▶ [WHAT TO PRODUCE] Line by line, please look for the word "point" in the following records, then copy each line you find it in.

*** DATA RECORDS Section Begins ***

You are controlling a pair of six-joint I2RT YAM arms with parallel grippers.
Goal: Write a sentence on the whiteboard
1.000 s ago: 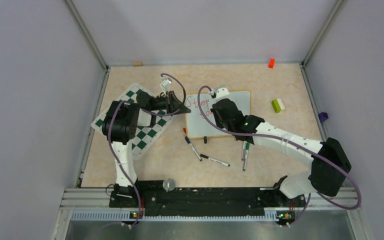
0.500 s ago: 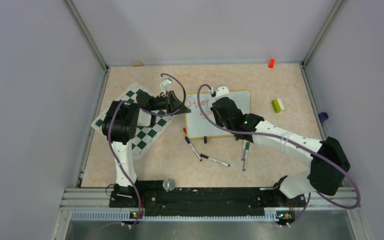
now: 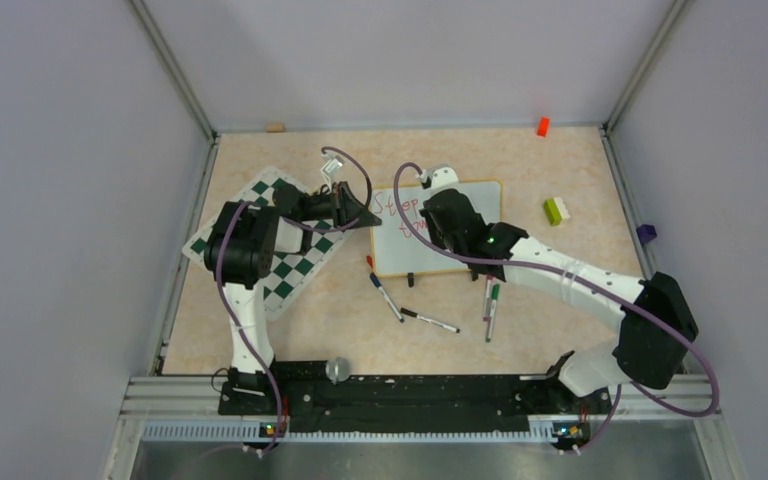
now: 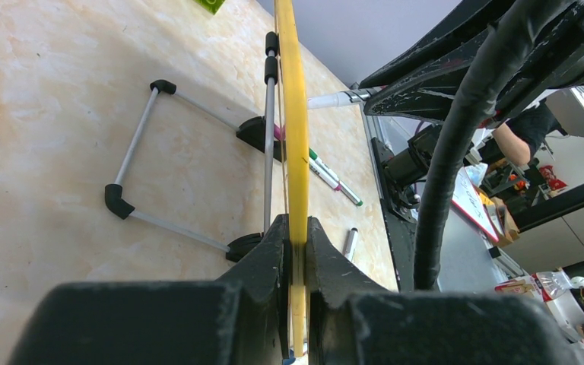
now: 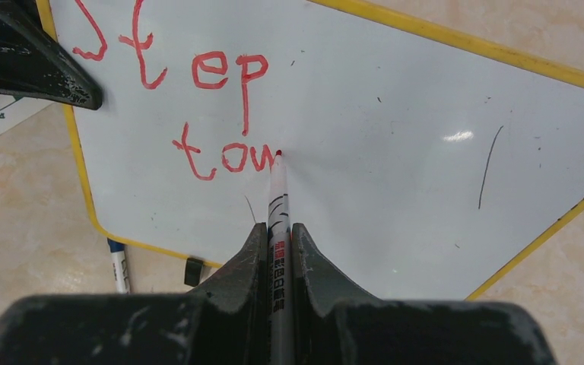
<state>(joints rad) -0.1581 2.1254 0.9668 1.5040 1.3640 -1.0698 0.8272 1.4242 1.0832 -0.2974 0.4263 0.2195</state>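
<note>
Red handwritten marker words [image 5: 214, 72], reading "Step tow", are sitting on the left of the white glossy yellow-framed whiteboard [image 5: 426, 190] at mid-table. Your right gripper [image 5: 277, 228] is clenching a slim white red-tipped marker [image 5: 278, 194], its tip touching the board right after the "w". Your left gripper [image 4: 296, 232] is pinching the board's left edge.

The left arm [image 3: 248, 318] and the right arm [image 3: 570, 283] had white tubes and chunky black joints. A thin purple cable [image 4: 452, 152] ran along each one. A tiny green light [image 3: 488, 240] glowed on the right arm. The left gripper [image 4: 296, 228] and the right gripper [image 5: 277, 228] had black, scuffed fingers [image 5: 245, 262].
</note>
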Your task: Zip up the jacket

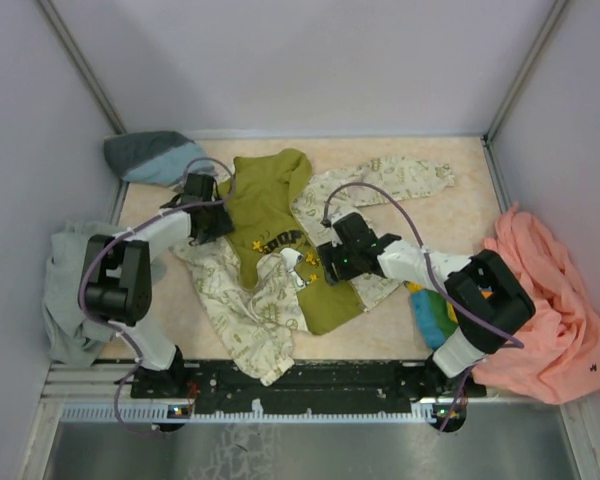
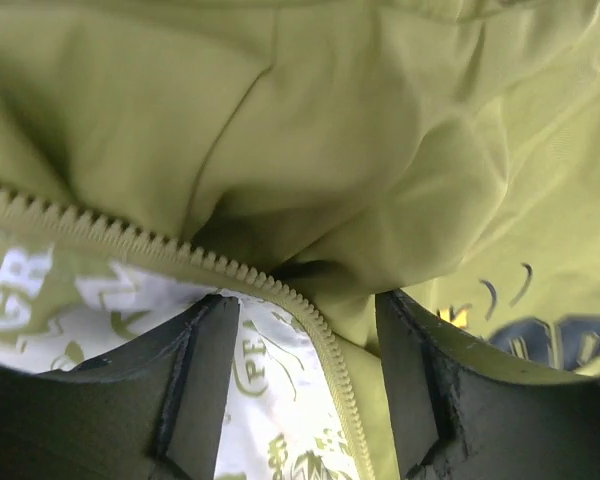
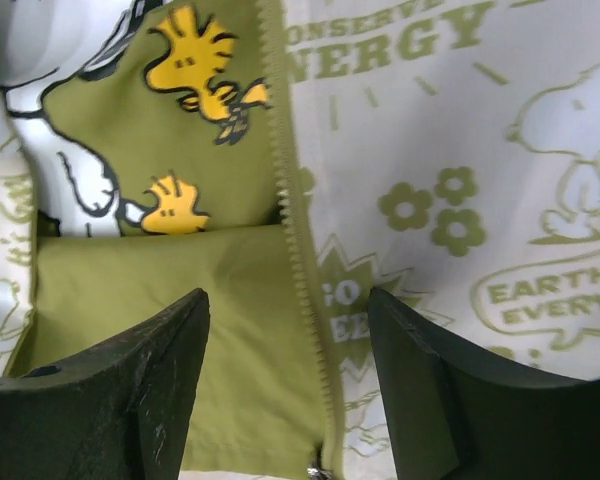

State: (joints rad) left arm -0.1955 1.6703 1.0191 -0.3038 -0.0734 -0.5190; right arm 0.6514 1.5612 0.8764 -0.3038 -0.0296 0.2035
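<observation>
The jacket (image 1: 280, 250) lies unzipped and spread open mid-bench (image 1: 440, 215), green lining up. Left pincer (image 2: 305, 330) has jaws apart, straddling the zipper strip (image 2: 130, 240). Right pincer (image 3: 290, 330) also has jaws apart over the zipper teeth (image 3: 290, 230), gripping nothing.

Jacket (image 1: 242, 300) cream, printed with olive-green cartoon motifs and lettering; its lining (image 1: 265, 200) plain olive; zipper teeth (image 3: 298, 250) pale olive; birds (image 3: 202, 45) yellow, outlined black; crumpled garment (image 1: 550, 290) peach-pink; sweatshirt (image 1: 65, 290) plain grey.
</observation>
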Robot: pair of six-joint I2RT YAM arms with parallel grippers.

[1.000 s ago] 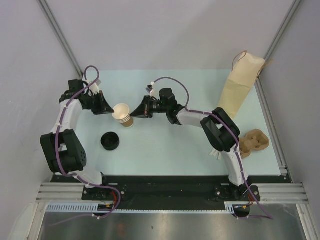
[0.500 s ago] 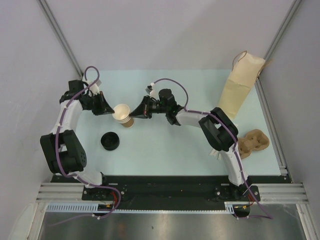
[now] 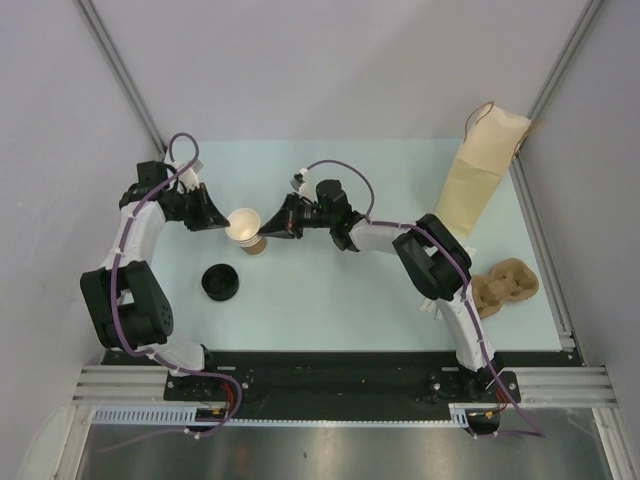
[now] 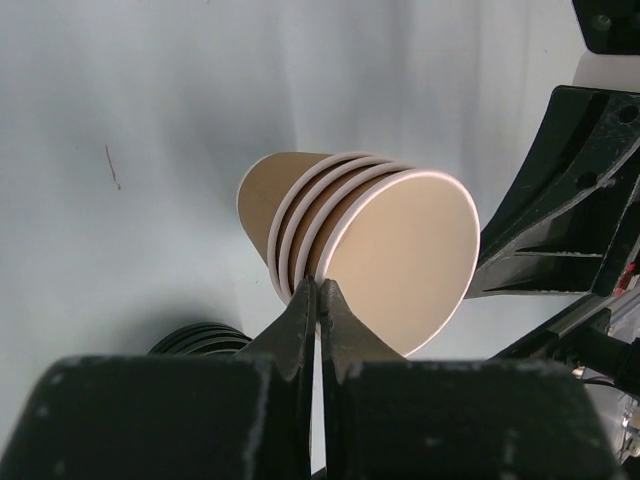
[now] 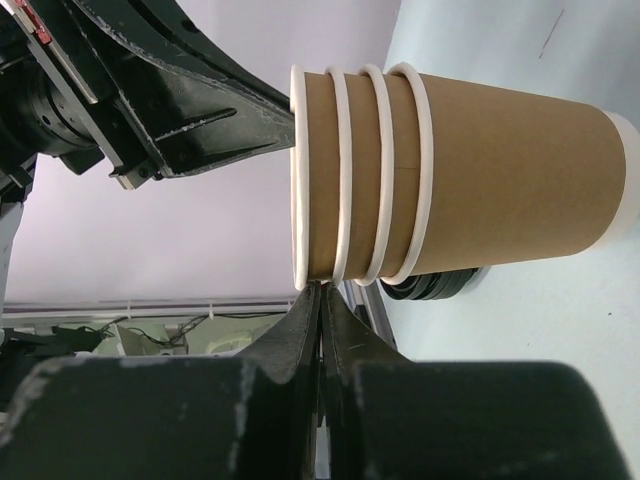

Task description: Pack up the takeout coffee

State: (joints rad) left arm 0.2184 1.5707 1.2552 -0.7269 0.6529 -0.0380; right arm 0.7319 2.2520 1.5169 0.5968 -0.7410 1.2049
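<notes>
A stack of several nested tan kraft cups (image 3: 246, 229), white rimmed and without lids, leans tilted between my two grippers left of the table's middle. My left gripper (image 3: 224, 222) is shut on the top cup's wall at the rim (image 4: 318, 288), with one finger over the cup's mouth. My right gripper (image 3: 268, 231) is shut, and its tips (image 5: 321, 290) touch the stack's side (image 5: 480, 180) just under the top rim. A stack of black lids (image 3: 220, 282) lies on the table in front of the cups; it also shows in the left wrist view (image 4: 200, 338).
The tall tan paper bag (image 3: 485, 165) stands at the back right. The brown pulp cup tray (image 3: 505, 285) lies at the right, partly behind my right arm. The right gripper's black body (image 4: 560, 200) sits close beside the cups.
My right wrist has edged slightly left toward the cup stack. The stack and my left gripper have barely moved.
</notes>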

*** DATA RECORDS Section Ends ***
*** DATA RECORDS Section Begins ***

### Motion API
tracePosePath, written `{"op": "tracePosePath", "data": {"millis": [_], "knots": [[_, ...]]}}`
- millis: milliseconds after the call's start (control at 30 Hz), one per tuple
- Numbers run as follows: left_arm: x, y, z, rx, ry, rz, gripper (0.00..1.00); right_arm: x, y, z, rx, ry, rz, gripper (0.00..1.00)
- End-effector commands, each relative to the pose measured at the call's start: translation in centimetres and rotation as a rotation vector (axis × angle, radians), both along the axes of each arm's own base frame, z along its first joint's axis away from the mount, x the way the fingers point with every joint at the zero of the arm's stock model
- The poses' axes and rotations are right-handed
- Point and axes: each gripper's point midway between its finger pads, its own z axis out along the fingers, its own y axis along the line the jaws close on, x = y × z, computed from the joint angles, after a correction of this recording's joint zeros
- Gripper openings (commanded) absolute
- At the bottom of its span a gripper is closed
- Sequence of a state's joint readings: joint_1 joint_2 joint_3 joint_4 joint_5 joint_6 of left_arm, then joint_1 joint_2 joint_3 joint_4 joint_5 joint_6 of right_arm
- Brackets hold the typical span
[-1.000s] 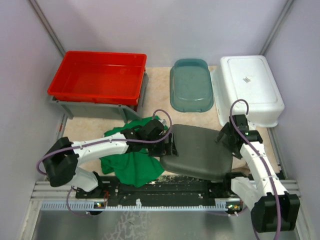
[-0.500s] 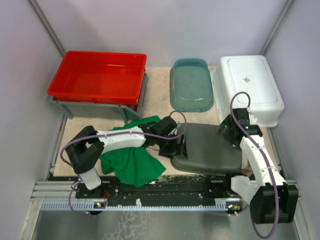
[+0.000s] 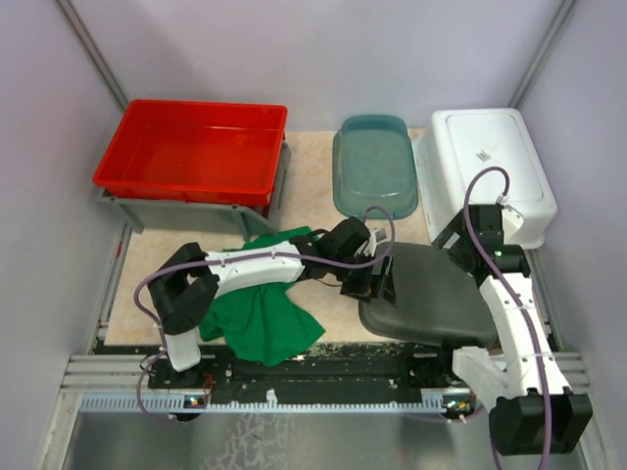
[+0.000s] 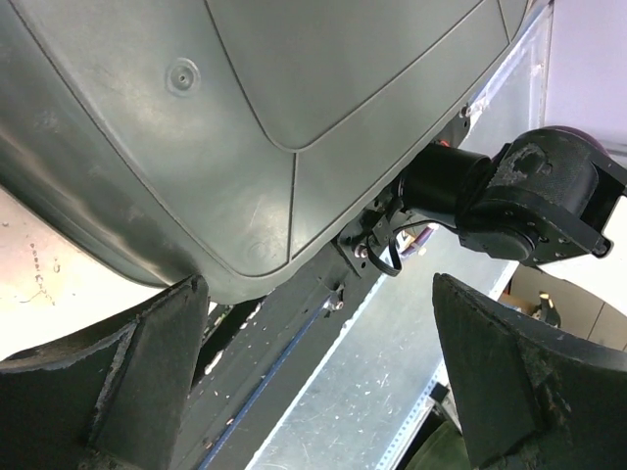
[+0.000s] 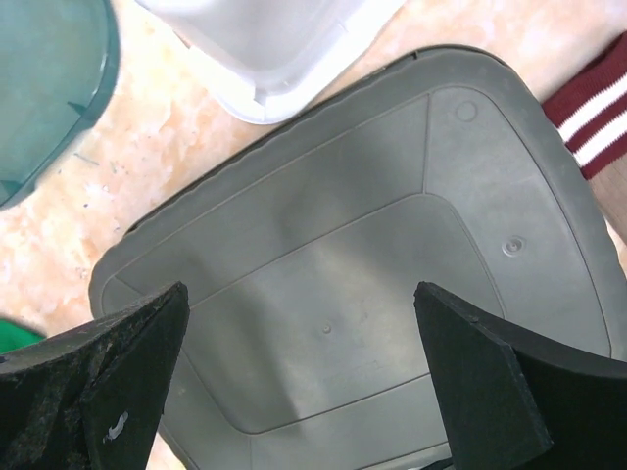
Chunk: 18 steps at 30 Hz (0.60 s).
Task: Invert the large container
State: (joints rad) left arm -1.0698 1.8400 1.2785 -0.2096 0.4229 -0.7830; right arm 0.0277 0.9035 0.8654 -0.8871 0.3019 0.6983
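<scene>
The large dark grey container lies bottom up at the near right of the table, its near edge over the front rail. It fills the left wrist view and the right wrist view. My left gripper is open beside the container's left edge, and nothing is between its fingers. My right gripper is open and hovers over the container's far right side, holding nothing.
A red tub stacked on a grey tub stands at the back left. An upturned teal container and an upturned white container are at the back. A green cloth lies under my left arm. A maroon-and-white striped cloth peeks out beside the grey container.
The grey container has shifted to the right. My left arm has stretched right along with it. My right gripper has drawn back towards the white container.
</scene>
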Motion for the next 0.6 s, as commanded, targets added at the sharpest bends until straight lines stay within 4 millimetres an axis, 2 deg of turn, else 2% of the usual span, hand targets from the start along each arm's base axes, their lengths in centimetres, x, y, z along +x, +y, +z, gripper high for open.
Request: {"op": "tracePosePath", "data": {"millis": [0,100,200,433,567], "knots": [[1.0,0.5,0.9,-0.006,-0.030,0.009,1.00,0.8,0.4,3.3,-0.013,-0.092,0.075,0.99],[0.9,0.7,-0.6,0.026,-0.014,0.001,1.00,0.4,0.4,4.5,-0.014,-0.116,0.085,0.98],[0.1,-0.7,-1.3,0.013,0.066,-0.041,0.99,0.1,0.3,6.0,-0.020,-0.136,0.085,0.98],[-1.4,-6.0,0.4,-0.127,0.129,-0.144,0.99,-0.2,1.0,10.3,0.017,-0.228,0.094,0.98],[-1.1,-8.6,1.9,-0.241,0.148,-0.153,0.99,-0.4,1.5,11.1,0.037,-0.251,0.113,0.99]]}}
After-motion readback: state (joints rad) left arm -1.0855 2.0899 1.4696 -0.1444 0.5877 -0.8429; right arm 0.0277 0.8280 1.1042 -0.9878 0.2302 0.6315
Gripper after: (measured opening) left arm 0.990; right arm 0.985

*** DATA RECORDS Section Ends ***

▶ [TASK RESULT]
- End-effector commands, each relative to the pose measured at the call's start: translation in centimetres and rotation as a rotation vector (axis × angle, radians), both along the axes of each arm's own base frame, z along its first joint's axis away from the mount, x the way the fingers point with every joint at the zero of the arm's stock model
- Point and axes: each gripper's point midway between its finger pads, its own z axis out along the fingers, its own y axis along the line the jaws close on, x = y × z, computed from the joint angles, after a correction of this recording's joint zeros

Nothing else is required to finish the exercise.